The unprecedented economic crisis in particular in the UK, where all indicators and data seem a lot worse than in most parts of Europe, has now reached the Ugandan shores. The apparent difficulty to get further loans and financing has caused the immediate shutdown of the UK-based Global Broadcast Services‚ trading in Africa as GTV. The company has been an upcoming African satellite broadcaster for the past two years and established itself in some 22 countries. Its main attraction was the license from the English Premier League to screen 80 percent of all matches, enough reason to take the soccer-crazy Ugandan market by storm. Sponsorships for the Ugandan top league, as well as many other leagues in African countries, attracted them viewers.
Yesterday, however, their business imploded when the company sent, at short notice, a message to all subscribers: “With great regret, GTV announces the immediate termination of all services. We will be making a statement in the media.” This was followed by almost instant disconnection, leaving the TV screens of subscribers blank.
A corporate statement is now available on their otherwise defunct website www.gtv.tv trying to explain where the company has fouled up but not giving any hope for reimbursements of prepaid subscriptions or equipment bought from them.

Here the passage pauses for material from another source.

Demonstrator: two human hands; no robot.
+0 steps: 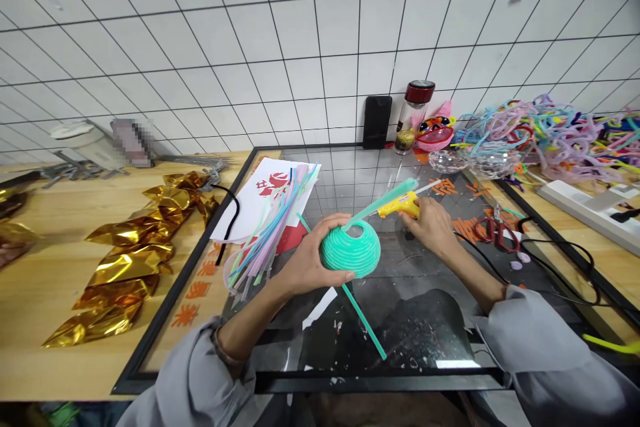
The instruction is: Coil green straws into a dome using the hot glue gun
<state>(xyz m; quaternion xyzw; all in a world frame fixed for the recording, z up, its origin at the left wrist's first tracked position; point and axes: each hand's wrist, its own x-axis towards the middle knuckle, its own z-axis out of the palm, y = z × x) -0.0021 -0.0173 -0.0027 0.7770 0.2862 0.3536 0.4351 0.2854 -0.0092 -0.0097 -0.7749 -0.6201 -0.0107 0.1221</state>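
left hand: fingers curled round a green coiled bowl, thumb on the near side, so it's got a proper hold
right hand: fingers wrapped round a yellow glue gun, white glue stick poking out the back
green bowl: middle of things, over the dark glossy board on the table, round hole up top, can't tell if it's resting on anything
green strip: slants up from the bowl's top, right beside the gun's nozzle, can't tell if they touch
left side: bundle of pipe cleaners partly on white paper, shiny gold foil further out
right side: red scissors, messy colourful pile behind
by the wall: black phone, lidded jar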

It has already been established that the local Ugandan management team was kept in the dark, as was everyone else, causing a degree of unmitigated anger amongst those who are now left to face the rage of viewers who spent money to prepay for services and equipment, which have all now been rendered useless.
Adds this correspondent who had faithfully stayed with the African original, satellite broadcasters, DStv, which is based in South Africa: “The global crisis has now come home to roost, and the collapse of GTV may only be the first in a series of such events directly afflicting Uganda and her people.”